### Assignment:
Give back all of the data exactly as it appears here.

### Provided material:
____________________

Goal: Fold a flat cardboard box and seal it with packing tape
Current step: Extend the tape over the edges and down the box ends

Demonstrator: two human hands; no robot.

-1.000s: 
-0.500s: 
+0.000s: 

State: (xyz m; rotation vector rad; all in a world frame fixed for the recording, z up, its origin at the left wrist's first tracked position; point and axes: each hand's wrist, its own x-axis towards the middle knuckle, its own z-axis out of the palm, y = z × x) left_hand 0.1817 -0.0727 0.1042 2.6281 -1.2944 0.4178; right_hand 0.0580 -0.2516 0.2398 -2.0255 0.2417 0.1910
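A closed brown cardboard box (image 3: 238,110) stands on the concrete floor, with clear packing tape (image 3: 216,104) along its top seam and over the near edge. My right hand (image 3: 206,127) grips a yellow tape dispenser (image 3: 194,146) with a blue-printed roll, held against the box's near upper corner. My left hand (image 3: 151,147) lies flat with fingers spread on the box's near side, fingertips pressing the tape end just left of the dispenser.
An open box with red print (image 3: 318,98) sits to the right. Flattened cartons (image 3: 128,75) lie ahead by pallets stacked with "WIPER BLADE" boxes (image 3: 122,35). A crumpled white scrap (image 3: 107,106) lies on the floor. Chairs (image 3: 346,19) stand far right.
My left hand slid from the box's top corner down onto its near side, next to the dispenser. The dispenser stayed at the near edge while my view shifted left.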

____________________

### Solution to this problem:
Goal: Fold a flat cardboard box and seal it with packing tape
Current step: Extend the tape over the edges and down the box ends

Demonstrator: two human hands; no robot.

-1.000s: 
-0.500s: 
+0.000s: 

State: (xyz m; rotation vector rad; all in a world frame fixed for the recording, z up, its origin at the left wrist's first tracked position; point and axes: each hand's wrist, its own x-axis towards the middle knuckle, its own z-axis out of the palm, y = z × x) left_hand 0.1817 -0.0727 0.1042 2.6281 -1.2944 0.4178; right_hand 0.0580 -0.2516 0.2398 -2.0255 0.2417 0.1910
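A closed brown cardboard box (image 3: 238,110) stands on the concrete floor, with clear packing tape (image 3: 216,104) along its top seam and over the near edge. My right hand (image 3: 206,127) grips a yellow tape dispenser (image 3: 194,146) with a blue-printed roll, held against the box's near upper corner. My left hand (image 3: 151,147) lies flat with fingers spread on the box's near side, fingertips pressing the tape end just left of the dispenser.
An open box with red print (image 3: 318,98) sits to the right. Flattened cartons (image 3: 128,75) lie ahead by pallets stacked with "WIPER BLADE" boxes (image 3: 122,35). A crumpled white scrap (image 3: 107,106) lies on the floor. Chairs (image 3: 346,19) stand far right.
My left hand slid from the box's top corner down onto its near side, next to the dispenser. The dispenser stayed at the near edge while my view shifted left.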

No additional answer is needed here.